- **WHAT THE EXERCISE ASKS**
Whenever a line in the data holds the string "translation", pull that line out.
[[ RECORDS FOR THE EXERCISE, beginning ]]
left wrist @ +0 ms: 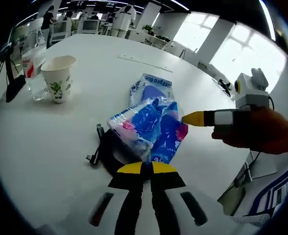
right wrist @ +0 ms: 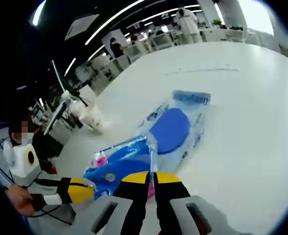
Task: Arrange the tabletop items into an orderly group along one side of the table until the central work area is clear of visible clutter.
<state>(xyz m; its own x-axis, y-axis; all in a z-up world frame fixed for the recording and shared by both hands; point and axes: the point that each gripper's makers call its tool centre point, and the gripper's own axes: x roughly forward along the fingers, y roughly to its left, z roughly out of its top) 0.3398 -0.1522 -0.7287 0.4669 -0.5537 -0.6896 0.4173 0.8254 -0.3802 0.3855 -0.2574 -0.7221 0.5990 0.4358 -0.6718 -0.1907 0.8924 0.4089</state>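
In the left gripper view, my left claw has its jaws closed together just short of a crumpled blue snack bag lying on the white table, over a black cable. In the right gripper view, my right claw is clamped on a thin edge of the flat blue pouch. A paper cup stands beside a clear cup, well apart from the bags.
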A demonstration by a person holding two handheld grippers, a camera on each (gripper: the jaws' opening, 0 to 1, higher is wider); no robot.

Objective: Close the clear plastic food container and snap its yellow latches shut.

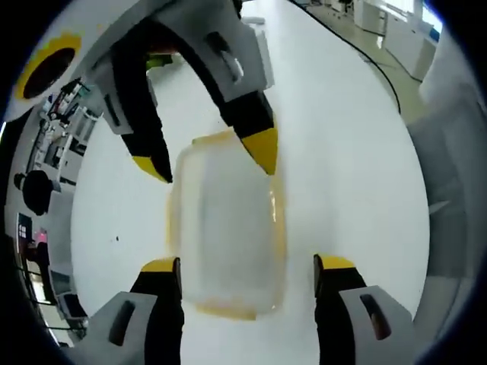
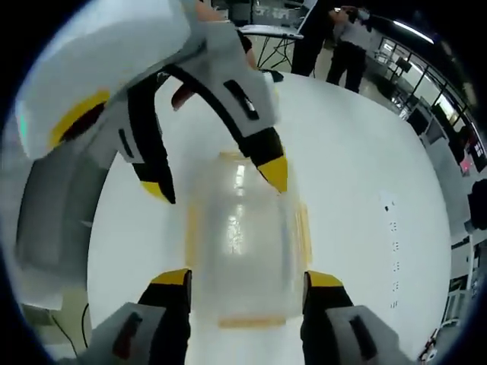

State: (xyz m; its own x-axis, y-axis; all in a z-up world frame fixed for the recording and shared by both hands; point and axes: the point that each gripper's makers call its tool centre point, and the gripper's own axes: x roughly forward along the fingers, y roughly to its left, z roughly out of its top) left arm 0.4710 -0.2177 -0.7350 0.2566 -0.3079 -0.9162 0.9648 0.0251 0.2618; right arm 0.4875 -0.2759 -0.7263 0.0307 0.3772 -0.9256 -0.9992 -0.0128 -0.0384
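Between both grippers lies the container (image 1: 227, 228), long axis running from one to the other; left gripper (image 1: 247, 268) and right gripper (image 2: 247, 280) straddle opposite ends, jaws spread, nothing gripped.

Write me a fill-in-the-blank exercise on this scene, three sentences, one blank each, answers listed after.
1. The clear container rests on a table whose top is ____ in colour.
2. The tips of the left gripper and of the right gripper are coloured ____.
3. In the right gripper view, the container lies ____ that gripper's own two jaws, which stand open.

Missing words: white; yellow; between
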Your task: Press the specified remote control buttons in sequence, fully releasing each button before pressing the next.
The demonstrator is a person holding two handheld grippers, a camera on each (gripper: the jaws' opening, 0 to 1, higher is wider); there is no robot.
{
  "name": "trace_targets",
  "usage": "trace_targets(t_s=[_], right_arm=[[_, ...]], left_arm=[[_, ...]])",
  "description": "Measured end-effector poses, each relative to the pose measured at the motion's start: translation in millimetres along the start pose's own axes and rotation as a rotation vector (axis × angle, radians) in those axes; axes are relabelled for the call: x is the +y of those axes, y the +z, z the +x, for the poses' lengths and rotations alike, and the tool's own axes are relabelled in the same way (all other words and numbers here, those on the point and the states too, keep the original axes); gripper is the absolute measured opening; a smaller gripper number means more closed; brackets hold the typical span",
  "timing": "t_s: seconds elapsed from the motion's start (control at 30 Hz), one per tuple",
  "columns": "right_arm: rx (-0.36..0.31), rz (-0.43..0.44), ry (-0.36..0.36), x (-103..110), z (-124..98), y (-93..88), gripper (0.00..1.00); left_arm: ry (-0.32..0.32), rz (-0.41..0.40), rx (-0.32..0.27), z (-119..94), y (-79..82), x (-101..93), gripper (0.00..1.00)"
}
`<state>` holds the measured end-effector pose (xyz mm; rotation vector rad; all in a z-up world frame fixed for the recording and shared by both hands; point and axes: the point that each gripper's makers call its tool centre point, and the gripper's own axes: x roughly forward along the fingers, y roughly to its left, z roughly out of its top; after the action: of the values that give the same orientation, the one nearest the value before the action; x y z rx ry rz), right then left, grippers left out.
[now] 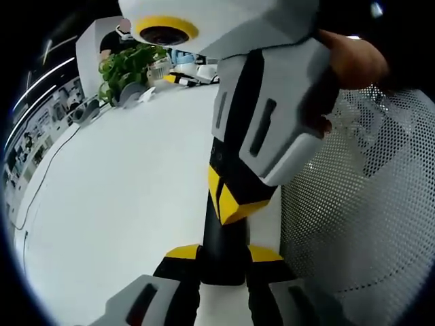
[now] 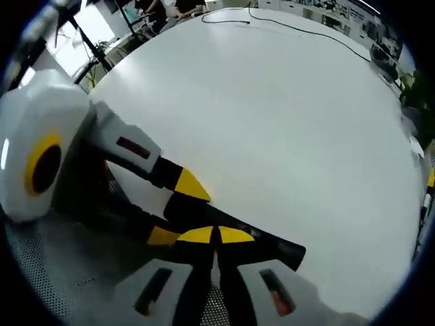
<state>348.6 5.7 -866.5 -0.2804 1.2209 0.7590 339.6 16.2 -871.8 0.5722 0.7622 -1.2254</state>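
1. Black plastic, long and slim: the remote control (image 1: pixel 223 234) in the left gripper view runs up from between the yellow-tipped jaws of the left hand-held gripper (image 1: pixel 224 257), which sit close on either side of it and pinch its near end. It lies over the white counter (image 1: pixel 122 204). The right hand-held gripper (image 1: pixel 234 204) comes down from the top of this view, its yellow tips drawn together and touching the remote's upper part. A hand (image 1: pixel 346 64) grips its white body. Beside it to the right is a white mesh surface (image 1: pixel 367 204). Far off across the counter stands a green plant (image 1: pixel 126 68) among small white items.

2. In the right gripper view, the right hand-held gripper (image 2: pixel 216 236) has its two yellow tips pressed together with no gap, resting on top of the remote control (image 2: pixel 272 248), which lies crosswise beneath them. The left hand-held gripper (image 2: pixel 173 210) reaches in from the left, jaws on the remote's end. The counter (image 2: pixel 272 115) stretches away bare and white, with a thin dark cable (image 2: pixel 285 26) trailing at its far edge.
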Motion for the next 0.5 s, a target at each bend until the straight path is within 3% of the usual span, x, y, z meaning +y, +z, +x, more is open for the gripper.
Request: trace_targets(t_s=[0.5], right_arm=[[0.002, 0.066, 0.023, -0.1, -1.4, -0.7, 0.00]], left_arm=[[0.002, -0.005, 0.005, -0.1, -0.3, -0.2, 0.25]])
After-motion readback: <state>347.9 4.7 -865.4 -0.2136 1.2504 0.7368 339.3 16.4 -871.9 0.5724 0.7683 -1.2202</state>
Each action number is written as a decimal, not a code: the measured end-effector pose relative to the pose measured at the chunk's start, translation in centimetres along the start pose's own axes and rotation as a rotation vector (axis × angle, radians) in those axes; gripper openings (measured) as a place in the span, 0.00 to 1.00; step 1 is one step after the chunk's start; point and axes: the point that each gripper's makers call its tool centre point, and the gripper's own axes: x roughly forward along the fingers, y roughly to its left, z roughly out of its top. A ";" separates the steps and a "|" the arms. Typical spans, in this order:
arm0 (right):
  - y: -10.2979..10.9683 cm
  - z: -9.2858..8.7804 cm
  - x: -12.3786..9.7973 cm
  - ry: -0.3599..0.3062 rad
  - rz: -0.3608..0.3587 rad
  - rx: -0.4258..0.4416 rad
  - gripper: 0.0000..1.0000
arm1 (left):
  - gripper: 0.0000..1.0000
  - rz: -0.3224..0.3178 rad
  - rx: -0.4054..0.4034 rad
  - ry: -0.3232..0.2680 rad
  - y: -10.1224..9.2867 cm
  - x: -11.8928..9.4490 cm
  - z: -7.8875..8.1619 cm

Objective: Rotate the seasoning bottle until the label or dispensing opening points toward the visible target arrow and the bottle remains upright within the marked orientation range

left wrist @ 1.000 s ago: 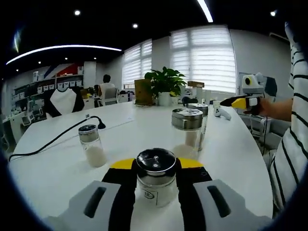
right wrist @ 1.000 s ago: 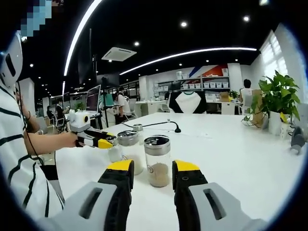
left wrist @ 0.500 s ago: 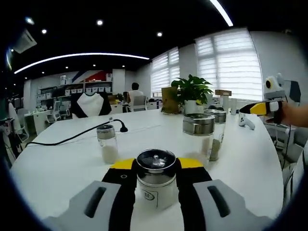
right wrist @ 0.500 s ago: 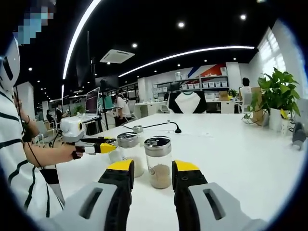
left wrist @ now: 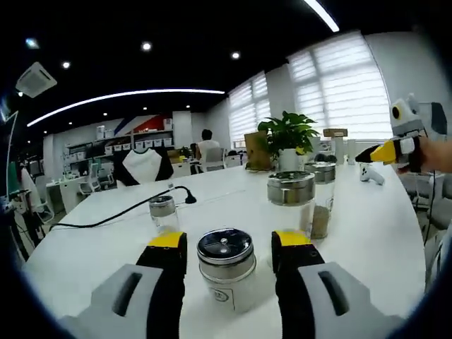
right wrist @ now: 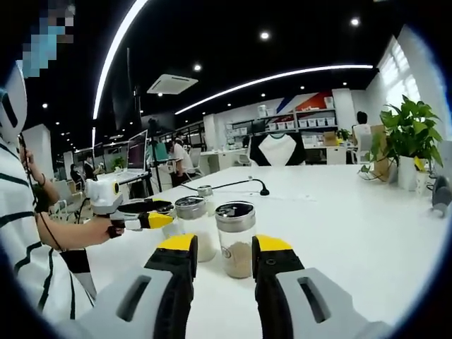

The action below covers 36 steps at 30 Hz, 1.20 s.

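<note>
Left gripper view: left gripper [left wrist: 227, 248] with jaws spread apart, straddling a seasoning bottle [left wrist: 227, 272] with a chrome lid and white contents; visible gap between bottle and each yellow-tipped jaw, no contact seen. Bottle upright on the white worktop [left wrist: 367, 233], small printed label on its lower front facing the camera. No target arrow or marked range made out on the worktop. Beyond the right jaw, a second white-filled jar [left wrist: 291, 201] upright, with a brown-filled jar [left wrist: 322, 200] just behind and beside it. Small glass jar [left wrist: 164, 212] beyond the left jaw, near a black cable [left wrist: 120, 210] running across the worktop. Potted plant [left wrist: 288, 140] at the far end. Right gripper [left wrist: 387, 151] seen at the right edge, held well above and apart from the jars. Right gripper view: right gripper [right wrist: 222, 248] jaws parted, brown-filled jar [right wrist: 236, 239] standing upright just ahead of the tips and between them, not clamped; touching or not cannot be told. White-filled jar [right wrist: 193, 226] just to its left. Left gripper [right wrist: 145, 219] entering from the left in a hand, near the jars; grip state not readable there. Striped sleeve [right wrist: 28, 268] at the left edge.
</note>
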 end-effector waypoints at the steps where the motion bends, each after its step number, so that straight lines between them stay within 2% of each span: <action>1: 0.1 0.0 0.0 0.001 0.002 -0.002 0.29 | 0.51 -0.028 -0.007 -0.001 0.0 0.1 0.1; 2: 0.2 0.1 -0.1 -0.002 0.004 -0.003 0.29 | 0.49 -0.098 -0.024 0.005 -0.3 0.3 0.2; 3: 0.2 0.2 -0.1 -0.007 0.004 -0.006 0.29 | 0.46 -0.141 -0.030 0.006 -0.5 0.4 0.3; 4: 0.3 0.2 -0.2 -0.010 0.002 -0.006 0.29 | 0.41 -0.122 -0.027 0.035 0.5 0.5 0.0; 5: 0.3 0.2 -0.2 -0.010 0.003 0.000 0.29 | 0.41 -0.087 -0.017 0.051 1.4 0.4 -0.2; 6: 0.4 0.2 -0.2 -0.011 0.006 0.004 0.29 | 0.44 -0.124 -0.038 0.014 1.4 0.5 0.5; 8: 0.7 0.0 -0.2 -0.003 0.014 0.009 0.30 | 0.46 -0.165 -0.022 0.021 1.3 0.4 0.6; 9: 0.7 -0.1 -0.2 0.006 0.015 0.005 0.30 | 0.46 -0.184 0.017 0.020 1.3 0.4 0.8; 10: 0.8 -0.1 -0.2 0.010 0.017 0.002 0.30 | 0.46 -0.214 0.036 0.008 1.1 0.3 1.0; 11: 0.9 0.0 -0.1 0.012 0.020 -0.003 0.30 | 0.47 -0.284 0.007 0.005 -0.4 0.4 1.3; 13: 0.8 0.1 -0.1 0.014 0.018 -0.008 0.30 | 0.50 -0.372 -0.051 -0.008 -1.6 0.3 1.4; 14: 0.9 0.3 0.0 0.014 0.019 -0.010 0.30 | 0.53 -0.416 -0.061 0.006 -2.2 0.3 0.9; 15: 0.9 0.4 0.1 0.013 0.020 -0.011 0.30 | 0.57 -0.408 -0.066 0.039 -2.1 0.5 0.2; 16: 1.0 0.6 0.2 0.011 0.018 -0.018 0.30 | 0.58 -0.369 -0.023 0.069 -1.4 1.0 -0.8; 18: 1.2 0.9 0.3 0.007 0.020 -0.023 0.30 | 0.55 -0.382 -0.005 0.091 -1.4 1.2 -1.6; 22: 1.4 0.8 0.5 0.018 0.028 -0.027 0.30 | 0.53 -0.417 -0.052 0.101 -1.6 1.5 -2.6; 24: 1.4 0.6 0.5 0.024 0.028 -0.025 0.30 | 0.49 -0.403 -0.070 0.130 -0.9 1.8 -3.8; 28: 1.2 0.7 0.4 0.022 0.019 -0.028 0.30 | 0.45 -0.393 -0.057 0.120 -0.4 1.7 -3.8; 31: 1.1 0.3 0.4 0.030 0.020 -0.033 0.28 | 0.38 -0.395 -0.047 0.117 -0.6 1.5 -3.7; 34: 0.9 0.0 0.3 0.036 0.022 -0.019 0.28 | 0.38 -0.382 -0.048 0.114 -0.7 1.7 -3.5; 36: 0.8 0.5 0.0 0.011 0.024 0.011 0.28 | 0.37 -0.367 -0.031 0.128 -0.8 1.6 -3.5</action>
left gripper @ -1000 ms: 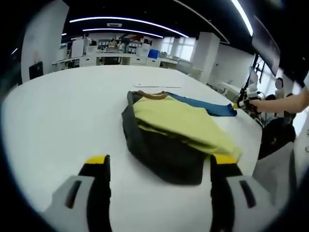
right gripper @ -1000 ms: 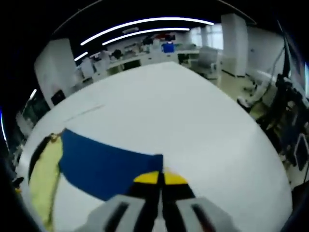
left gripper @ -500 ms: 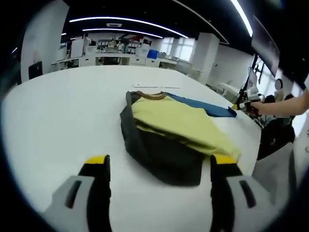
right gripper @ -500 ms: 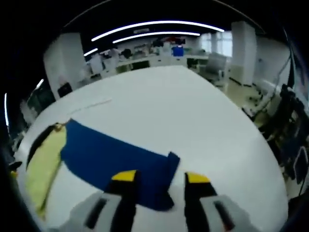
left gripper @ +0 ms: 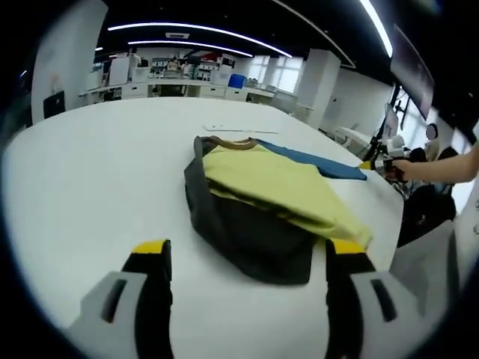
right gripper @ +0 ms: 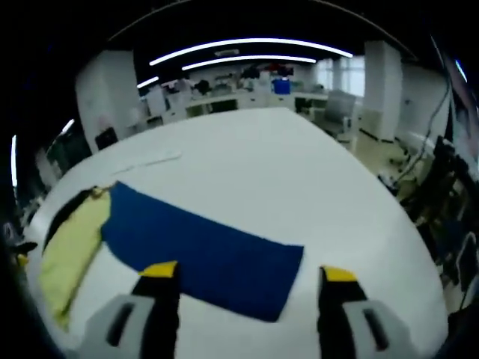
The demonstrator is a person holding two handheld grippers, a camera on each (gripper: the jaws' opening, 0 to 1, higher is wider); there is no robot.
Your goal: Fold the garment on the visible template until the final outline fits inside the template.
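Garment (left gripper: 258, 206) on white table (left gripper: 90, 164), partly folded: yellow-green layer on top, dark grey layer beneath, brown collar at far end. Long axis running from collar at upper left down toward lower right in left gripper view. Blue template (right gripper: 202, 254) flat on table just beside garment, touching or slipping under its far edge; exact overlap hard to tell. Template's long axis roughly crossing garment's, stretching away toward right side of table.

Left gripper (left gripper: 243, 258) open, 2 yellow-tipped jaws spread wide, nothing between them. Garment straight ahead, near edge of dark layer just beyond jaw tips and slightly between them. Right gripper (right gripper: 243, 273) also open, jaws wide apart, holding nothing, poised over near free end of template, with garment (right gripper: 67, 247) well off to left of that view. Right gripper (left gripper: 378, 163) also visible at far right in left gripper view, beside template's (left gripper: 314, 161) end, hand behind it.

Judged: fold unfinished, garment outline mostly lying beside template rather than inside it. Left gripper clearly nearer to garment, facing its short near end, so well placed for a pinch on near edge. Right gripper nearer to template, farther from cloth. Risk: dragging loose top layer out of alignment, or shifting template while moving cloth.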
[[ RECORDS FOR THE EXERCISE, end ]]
- **REPLY**
  "description": "Measured end-effector poses, each relative to the pose measured at the motion's start: translation in millimetres along the start pose's own axes and rotation as a rotation vector (axis × angle, radians) in those axes; axes are relabelled for the call: x is the +y of those axes, y the +z, z the +x, for the poses' lengths and rotations alike, and the tool's own axes are relabelled in the same way (all other words and numbers here, those on the point and the states too, keep the original axes); gripper is the absolute measured opening; a smaller gripper number means more closed; brackets hold the typical span",
Each action number is written as a decimal, not a code: the measured end-effector pose relative to the pose measured at the chunk's start, translation in centimetres along the start pose's own axes and rotation as a rotation vector (axis × angle, radians) in those axes; gripper openings (measured) as a place in the span, 0.00 to 1.00; step 1 is one step after the chunk's start; point and axes: the point that each gripper's makers call its tool centre point, and the gripper's own axes: x roughly forward along the fingers, y roughly to its left, z roughly out of its top. A ";" separates the steps and a "|" the arms. Typical spans, in this order:

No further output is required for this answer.